» **Your instructions**
Only the lines below between the ones containing "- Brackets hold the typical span" and "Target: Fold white", inclusive, are to be reproduced, each exactly as it stands.

============================================================

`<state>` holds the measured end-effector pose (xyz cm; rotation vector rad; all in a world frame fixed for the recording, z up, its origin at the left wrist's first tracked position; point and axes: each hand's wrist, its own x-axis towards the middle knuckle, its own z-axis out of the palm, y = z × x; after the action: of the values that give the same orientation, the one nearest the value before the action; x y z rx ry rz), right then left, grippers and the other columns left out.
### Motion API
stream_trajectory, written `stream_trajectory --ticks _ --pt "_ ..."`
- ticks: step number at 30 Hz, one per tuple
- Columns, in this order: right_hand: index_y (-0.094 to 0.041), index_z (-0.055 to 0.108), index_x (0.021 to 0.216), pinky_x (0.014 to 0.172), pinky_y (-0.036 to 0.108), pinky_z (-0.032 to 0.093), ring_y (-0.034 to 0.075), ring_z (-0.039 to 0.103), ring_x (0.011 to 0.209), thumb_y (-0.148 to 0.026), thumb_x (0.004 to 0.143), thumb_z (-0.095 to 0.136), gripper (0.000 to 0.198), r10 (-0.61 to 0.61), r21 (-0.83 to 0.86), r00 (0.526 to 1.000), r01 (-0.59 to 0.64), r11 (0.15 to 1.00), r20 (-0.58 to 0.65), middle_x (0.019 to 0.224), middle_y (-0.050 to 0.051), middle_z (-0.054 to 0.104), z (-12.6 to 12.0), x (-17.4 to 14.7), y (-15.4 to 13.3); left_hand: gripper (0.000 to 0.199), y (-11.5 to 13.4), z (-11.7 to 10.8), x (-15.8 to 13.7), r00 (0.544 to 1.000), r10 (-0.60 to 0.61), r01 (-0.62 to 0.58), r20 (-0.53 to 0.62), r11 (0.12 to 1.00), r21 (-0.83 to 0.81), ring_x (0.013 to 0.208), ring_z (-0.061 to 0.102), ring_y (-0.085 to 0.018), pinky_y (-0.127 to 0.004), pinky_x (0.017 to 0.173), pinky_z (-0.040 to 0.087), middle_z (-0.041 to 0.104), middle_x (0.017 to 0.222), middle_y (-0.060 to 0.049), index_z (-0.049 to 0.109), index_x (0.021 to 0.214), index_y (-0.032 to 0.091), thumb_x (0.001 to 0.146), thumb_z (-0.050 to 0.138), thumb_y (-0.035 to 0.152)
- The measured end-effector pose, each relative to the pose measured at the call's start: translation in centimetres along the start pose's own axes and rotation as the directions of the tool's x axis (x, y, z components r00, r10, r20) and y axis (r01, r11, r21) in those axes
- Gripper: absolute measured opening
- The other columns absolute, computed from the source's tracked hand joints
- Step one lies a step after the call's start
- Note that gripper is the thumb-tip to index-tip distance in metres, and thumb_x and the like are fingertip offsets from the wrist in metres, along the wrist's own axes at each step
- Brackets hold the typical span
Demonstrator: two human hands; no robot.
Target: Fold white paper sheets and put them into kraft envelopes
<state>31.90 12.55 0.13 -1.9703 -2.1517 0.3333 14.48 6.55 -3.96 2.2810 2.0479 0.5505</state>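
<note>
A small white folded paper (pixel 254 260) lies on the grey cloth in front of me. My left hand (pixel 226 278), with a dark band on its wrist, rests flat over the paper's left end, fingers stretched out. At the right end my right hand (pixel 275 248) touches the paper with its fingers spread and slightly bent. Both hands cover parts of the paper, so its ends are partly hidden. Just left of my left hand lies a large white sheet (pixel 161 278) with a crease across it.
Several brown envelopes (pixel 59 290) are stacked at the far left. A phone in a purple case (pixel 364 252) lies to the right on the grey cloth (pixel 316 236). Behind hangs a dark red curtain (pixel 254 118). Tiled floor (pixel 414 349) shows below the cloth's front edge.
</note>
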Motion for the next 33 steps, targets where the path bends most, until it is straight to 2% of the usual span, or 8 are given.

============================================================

» **Exercise response**
- Brackets hold the typical span
Demonstrator: two human hands; no robot.
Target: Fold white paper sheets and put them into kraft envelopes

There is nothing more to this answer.